EXERCISE INSTRUCTIONS -
Return each line below exactly as it reads, and omit any image in it.

· · · · · · ·

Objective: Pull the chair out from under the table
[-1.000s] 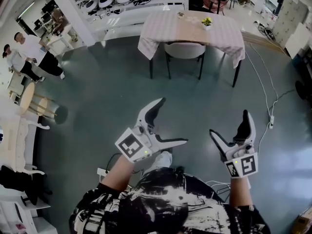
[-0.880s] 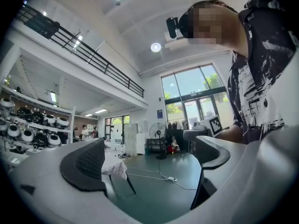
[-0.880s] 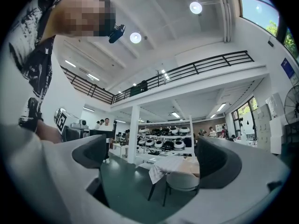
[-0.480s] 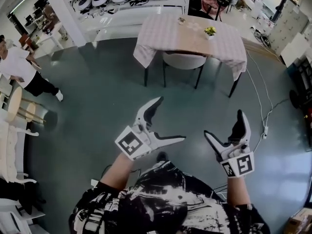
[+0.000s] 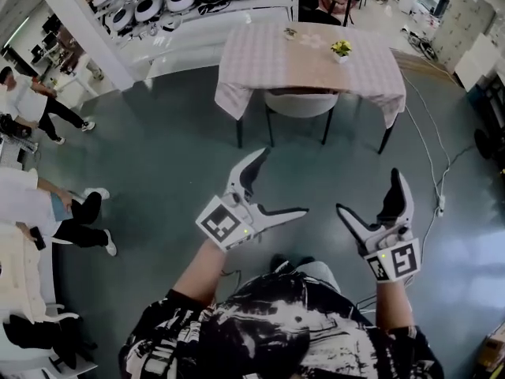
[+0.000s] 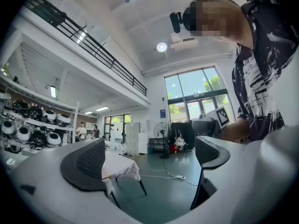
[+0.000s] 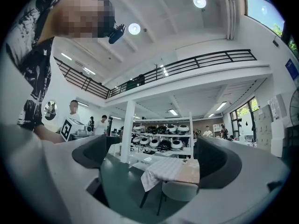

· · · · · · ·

TASK RESULT -
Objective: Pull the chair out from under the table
[-1.000s] 
[-0.880s] 
[-0.880s] 
[-0.480s] 
[+0.000s] 
[+0.000s] 
[+0.000s] 

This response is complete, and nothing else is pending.